Take the material below and reproduce, word for word, only the lines from the line with "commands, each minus" through the line with "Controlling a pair".

== Segment start ==

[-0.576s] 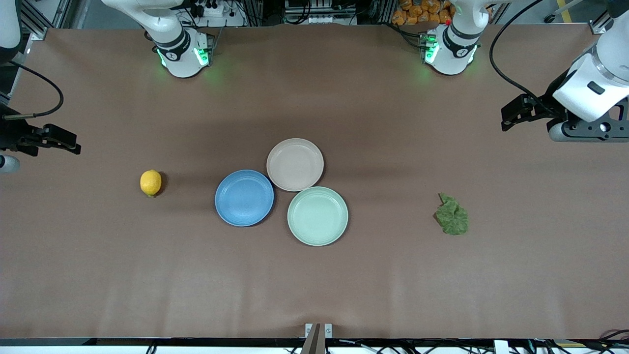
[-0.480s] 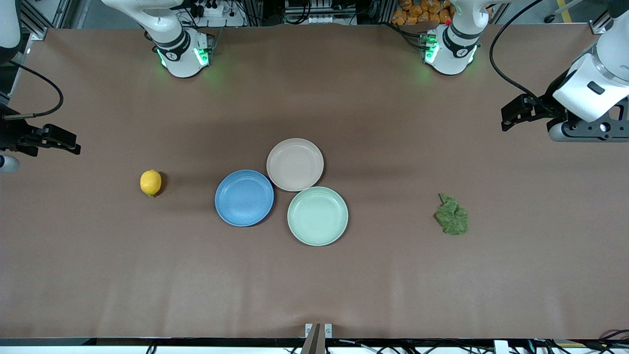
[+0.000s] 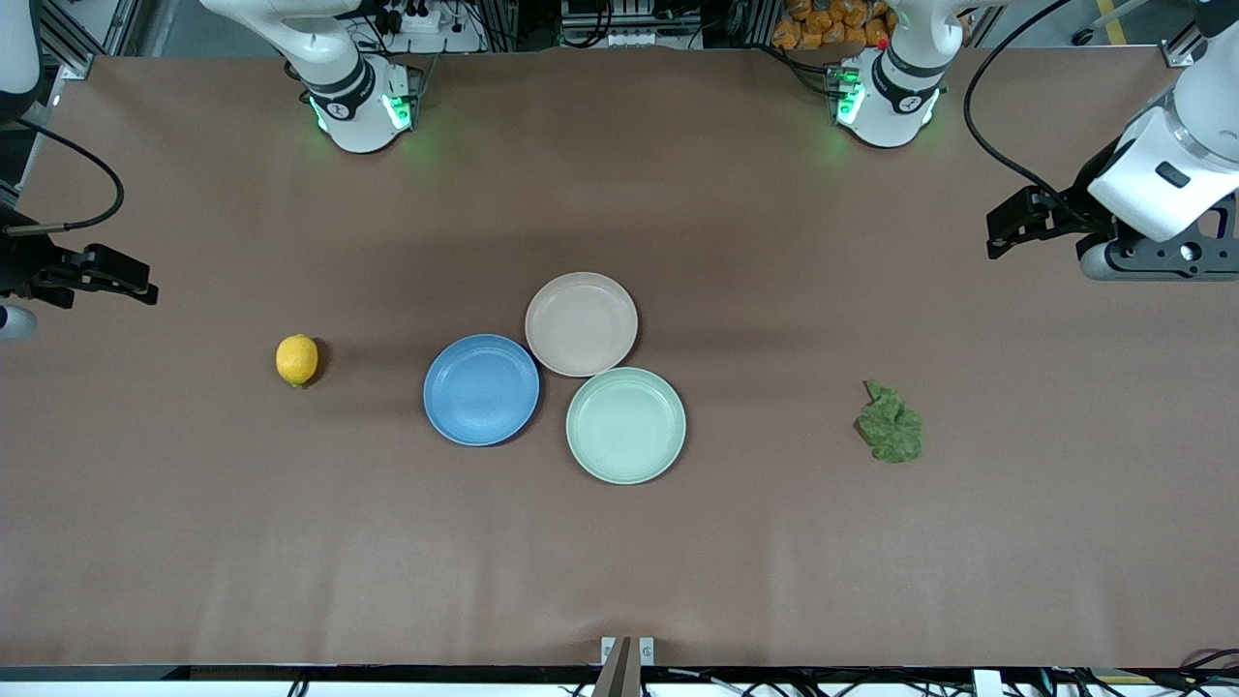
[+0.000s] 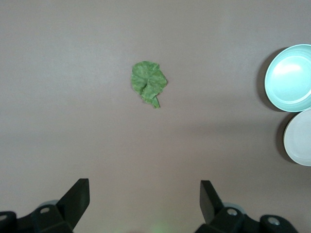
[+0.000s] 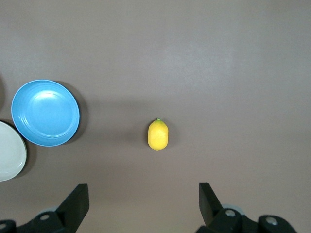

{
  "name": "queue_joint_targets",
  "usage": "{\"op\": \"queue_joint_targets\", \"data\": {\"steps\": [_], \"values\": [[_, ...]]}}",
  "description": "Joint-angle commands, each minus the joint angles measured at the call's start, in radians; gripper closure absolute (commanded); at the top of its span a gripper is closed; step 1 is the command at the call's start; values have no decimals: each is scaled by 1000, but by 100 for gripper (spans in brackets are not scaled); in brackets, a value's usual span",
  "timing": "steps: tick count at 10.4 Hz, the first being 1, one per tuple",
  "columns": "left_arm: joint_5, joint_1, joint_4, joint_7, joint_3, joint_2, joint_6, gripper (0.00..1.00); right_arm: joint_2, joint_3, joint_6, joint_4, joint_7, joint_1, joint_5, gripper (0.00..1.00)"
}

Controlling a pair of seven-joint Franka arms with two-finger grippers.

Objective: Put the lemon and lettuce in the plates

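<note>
No readable text, label, brand, number or sign shows anywhere.

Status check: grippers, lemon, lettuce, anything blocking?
Left gripper and right gripper open, waiting high over their table ends. Lemon and lettuce on table, blue plate and beige plate empty. Nothing blocking.

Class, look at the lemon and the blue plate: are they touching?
Apart. The front view shows bare brown table between the lemon and the blue plate; the right wrist view shows the same gap.
</note>
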Motion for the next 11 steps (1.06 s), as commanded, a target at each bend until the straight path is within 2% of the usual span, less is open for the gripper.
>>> {"op": "queue_joint_targets", "data": {"steps": [1, 5, 7, 9, 11], "values": [[-9, -2, -5, 22, 3, 22, 4, 0, -17, 10, 47, -56, -10, -12, 13, 0], [-9, -16, -74, 20, 3, 78, 124, 0, -6, 8, 322, -308, -10, -10, 13, 0], [-8, -34, -123, 19, 3, 129, 203, 0, 53, 8, 383, -336, 0, -12, 12, 0], [-6, -47, -127, 19, 3, 224, 256, 0, 112, 8, 448, -357, -10, -19, 13, 0], [56, -71, -123, 8, 3, 311, 303, 0, 156, 8, 561, -437, -10, -41, 13, 0]]}}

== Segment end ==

#### [Result]
  "description": "Joint-angle commands, each minus the joint angles measured at the call's start, in radians; gripper closure absolute (commanded); at the top of its span a gripper is closed; step 1 is the command at the call's start; values have no decimals: each is scaled by 1000, but by 100 for gripper (spans in brackets are not scaled); in brackets, a value's usual span",
  "timing": "steps: tick count at 10.4 Hz, the first being 1, one per tuple",
  "columns": "left_arm: joint_5, joint_1, joint_4, joint_7, joint_3, joint_2, joint_6, gripper (0.00..1.00); right_arm: joint_2, joint_3, joint_6, joint_4, joint_7, joint_1, joint_5, gripper (0.00..1.00)"
}

Controlling a pair of seven-joint Franka arms with two-finger grippers.

No additional output will be generated.